HC Deb 05 December 1996 vol 286 cc1187-8
3. Mr. Flynn

To ask the Secretary of State for the Home Department what new proposals he has to reduce illegal drug use in prison. [6150]

The Parliamentary Under-Secretary of State for the Home Department (Mr. Tom Sackville)

We are rapidly increasing the number of drug treatment programmes in prisons. We have introduced mandatory drug testing in every prison and are continuing to develop a battery of other measures to control the supply of drugs into prisons.

Mr. Flynn

Will the Minister, uniquely, listen to the question that I am about to ask and give me an answer based on the question, not on something that he prepared earlier?

Many of the commendable programmes that the Government are using to reduce the use of illegal drugs in prison depend on moving prisoners from the use of illegal drugs to the use of medicinal drugs. The Minister knows the damage caused by medicinal drugs. Ten times as many people are addicted to medicinal drugs than to illegal drugs, and more people die from methadone use than from heroin use. His Department refuses to give any figures on the use of medicinal drugs in prison. Is it not possible that people are being moved from an illegal non-addictive drug to a legal, addictive medicinal drug?

Will the Minister undertake to inquire into the use of medicinal drugs in prison and report to the House?

Mr. Sackville

There are 59 different drug programmes in prisons.

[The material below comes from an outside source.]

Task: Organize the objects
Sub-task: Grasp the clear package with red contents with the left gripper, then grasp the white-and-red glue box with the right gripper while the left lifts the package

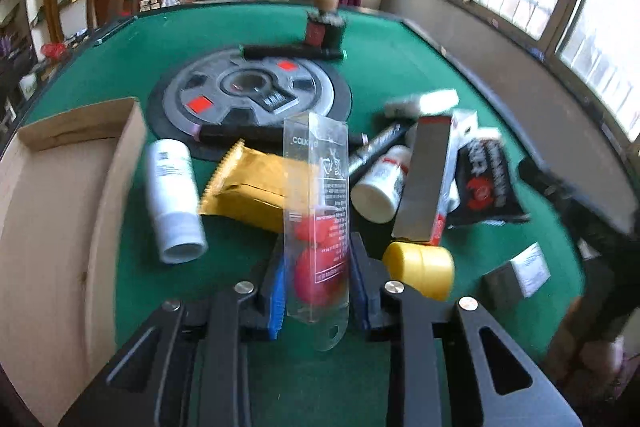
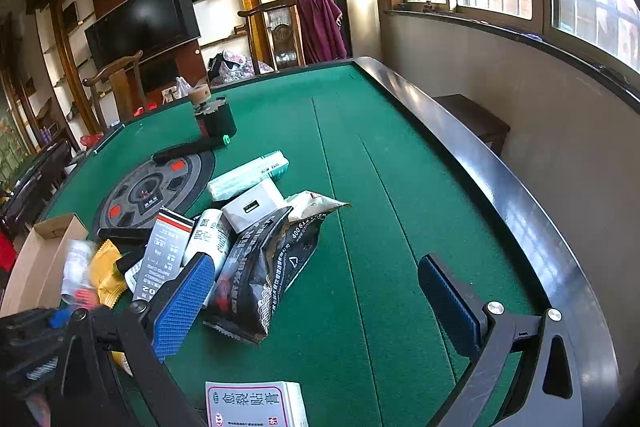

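**Clear packet taken up at its lower end**

The left gripper (image 1: 318, 283) is clenched on a clear plastic packet (image 1: 316, 195) with red pieces inside, its blue pads (image 1: 277, 291) pressing both long edges near the bottom. The packet stands upright above the green table (image 1: 400, 39), in front of the pile and just right of the cardboard box (image 1: 60, 187). It looks light, thin and slick, likely to buckle or slip; a low, edge-on hold suits it. The right gripper (image 2: 320, 291) hangs released over bare felt beside a black bag (image 2: 264, 267).
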A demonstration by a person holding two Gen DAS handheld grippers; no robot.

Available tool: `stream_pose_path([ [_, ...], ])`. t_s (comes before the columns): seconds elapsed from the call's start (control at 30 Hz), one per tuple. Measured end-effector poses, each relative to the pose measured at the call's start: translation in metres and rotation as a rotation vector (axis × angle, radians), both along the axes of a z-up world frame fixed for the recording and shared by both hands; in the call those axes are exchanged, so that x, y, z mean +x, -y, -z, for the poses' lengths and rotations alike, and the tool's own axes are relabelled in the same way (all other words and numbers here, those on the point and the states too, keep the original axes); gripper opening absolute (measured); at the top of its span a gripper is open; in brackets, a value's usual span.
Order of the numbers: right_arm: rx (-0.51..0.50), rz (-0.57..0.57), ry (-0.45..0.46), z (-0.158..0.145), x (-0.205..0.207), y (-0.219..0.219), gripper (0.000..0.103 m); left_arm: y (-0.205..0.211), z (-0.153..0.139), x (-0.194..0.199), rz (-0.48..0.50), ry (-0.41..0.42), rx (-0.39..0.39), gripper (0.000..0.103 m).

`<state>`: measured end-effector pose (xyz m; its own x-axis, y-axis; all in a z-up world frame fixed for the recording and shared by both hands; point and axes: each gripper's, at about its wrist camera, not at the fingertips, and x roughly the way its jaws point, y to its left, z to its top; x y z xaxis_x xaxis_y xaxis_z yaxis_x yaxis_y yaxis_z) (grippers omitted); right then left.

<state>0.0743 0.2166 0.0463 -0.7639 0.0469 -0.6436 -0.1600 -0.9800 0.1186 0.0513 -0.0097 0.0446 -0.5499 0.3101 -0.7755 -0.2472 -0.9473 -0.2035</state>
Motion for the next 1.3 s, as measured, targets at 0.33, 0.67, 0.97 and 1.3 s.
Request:
stream_pose_path([
  [0.33, -0.026, -0.070, -0.034, -0.023, 0.010, 0.012, 0.103, 0.057, -0.033, 0.049, -0.053, -0.046, 0.095, 0.026],
  [0.67, -0.223, -0.236, 0.159, -0.027, -0.040, 0.063, 0.093, 0.107, -0.040, 0.081, -0.110, -0.102, 0.145, 0.027],
  [0.97, -0.225, -0.192, 0.274, 0.006, -0.054, 0.084, 0.068, 0.128, -0.040, 0.097, -0.122, -0.113, 0.160, 0.027],
  [1.3, -0.121, -0.216, 0.229, -0.002, -0.036, 0.099, 0.029, 0.133, -0.041, 0.109, -0.131, -0.130, 0.162, 0.027],
])
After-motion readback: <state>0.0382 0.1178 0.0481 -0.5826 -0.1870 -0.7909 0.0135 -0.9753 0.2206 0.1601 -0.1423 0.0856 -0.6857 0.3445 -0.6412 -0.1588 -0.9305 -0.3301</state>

They vary from those that use methadone right through to total abstinence programmes, such as the Rehabilitation of Addicted Prisoners Trust—RAPt—programmes, in Coldingley, Downview, Pentonville and Wandsworth, which use no medicinal drugs following detoxification. We are piloting various drug treatment programmes. The hon. Gentleman may have a preference for those that do not use substitutes, but we have to use all the treatments that exist in getting people off drugs, because there is no single answer to that problem.

Mr. Rathbone

Does my hon. Friend accept that, whatever admirable efforts are made to reduce the use of drugs in prisons, it is equally important to provide support services for prisoners who have given up drugs during their time in prison and have returned to the normal world outside? Will he encourage such steps?

Mr. Sackville

I agree with my hon. Friend. Programmes such as Phoenix house provide halfway houses, treatment and support for people coming out of prison. It is no use people succeeding in a drug-free wing, if they then go back to their communities and take drugs. My hon. Friend's point is well taken.

Mr. George Howarth

Will the Minister acknowledge that a mandatory drug test can detect cannabis after up to 28 days, whereas heroin and cocaine are held in the bloodstream for two to four days? There is a perverse incentive for people to take the latter drugs. Can he confirm that, between March and September, the number of positive tests for opiates increased by 27 per cent., which amounts to 3,500 people? Does he agree that we need more initiatives in the Prison Service, such as the one at Downview, to deal with these serious problems?

Mr. Sackville

I have been told that we should be conducting hair tests rather than urine tests for that reason. The best medical advice is that it is 10 days for cannabis and five days for opiates, but our figures do not show a switch from cannabis to opiates.